• "türkiye cumhuriyeti'nde akademik eğitim" denildiği vakit yakından takip edenlerin gözlerini kamaştıran, tıpkı vergilius'ta ve evvelinde okuduğumuz mitolojik altın çağ gibi anlatıla anlatıla bitirilemeyen bir altın çağ, bir harikulade dönem akla gelmelidir. bu akademik altın çağ, almanya'dan kaçıp buraya gelen yahudi & alman profesörlerin idealist tutumlarıyla gerçekleşmişti. georg rohde de bunlardan biriydi. insan her durumda yararcı hayvan; burada da "iyi ki naziler varmış" da en azından ülkemizde "bu kadar bile" bir gelişim gösterilebilmiş almanya'dan kaçan profesörler sayesinde, diye düşünmüyor değiliz dilimizi ısırarak. şakası bile trajik; neresinden tutarsanız elinizde kalır; o yüzden fazla durmuyorum üzerinde, hemen georg rohde'ye geçiyorum.
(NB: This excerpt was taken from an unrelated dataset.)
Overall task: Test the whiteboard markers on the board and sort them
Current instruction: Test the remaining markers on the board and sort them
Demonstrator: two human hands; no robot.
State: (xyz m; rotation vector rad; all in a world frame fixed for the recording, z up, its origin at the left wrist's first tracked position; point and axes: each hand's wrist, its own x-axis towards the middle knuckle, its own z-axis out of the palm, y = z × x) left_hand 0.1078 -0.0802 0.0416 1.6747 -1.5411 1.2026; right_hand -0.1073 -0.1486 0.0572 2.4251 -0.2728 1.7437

    arnold reisman'ın turkey's modernization: refugees from nazism and atatürk's vision adlı eserinde (p.70, new academia publishing, llc, 2006) anlattığına göre 1930'ların ilk döneminde georg rohde ve dönemin meşhur milli eğitim bakanı hasan ali yücel beraber planladıkları, klasiklerin türkçe çevrilmesi projesiyle devrim niteliğinde bir işe imzalarını attılar. bu hareket elbette müthiş bir atılımı gösteriyor; batılının yiyip bitirdiği klasik dünyaya bu kadar yabancı olan bu toprağın insanlarına her şeyi en başından anlatmaya başlama kararının kendisi bile büyük bir atılım; buradan hareketle hesaplayın batı dünyasına uzaklığımızı. hatta suat sinanoğlu hocanın türk hümanizmi adlı eserinde de (türk hümanizmi ii, sf.15, cumhuriyet gazetesi yay. 1999) dile getirdiği gibi ankara'daki dil ve tarih-coğrafya fakültesi'nde klasik evrenin dil ve edebiyatının öğretimi bile salt anadolu tarihinin araştırılmasına yardımcı olma amacıyla kurulduğu düşünülürse ilk başta amaçlanan şey ile daha sonradan ortaya çıkan sonuçların örtüşmediği daha iyi anlaşılır; ancak ne olursa olsun sonuç olarak türkiye'de hümanist ruhun uyanmasının ilk belirtileri klasik çağ araştırmalarında kendini göstermiştir (s. sinanoğlu, a.g.e., sf.14) ve bu önemli atılımlarda kendilerine şükran borcumuzun en fazla olduğu kişiler de georg rohde gibi idealist yahudi & alman hocalardır (bu idealistliğe vurguyu değişik bir bakış açısıyla celal şengör yapmıştı; katılmış olduğu bir tv programında [ http://video.fatihaltayli.com.tr/tt081130.flv ] ülkemize "eğitim verme/canını kurtarma" amaçlı gelen bu profesörlerin yetiştirmiş olduğu çok ama çok iyi türk öğrencilerin maalesef kendileri gibi öğrenciler yetiştiremediği ve yanlarına çanta taşıyacak, kahve yapacak asistanlar aldıklarını söylemişti. istisnalar çıkarılırsa, doğru bir tespittir.).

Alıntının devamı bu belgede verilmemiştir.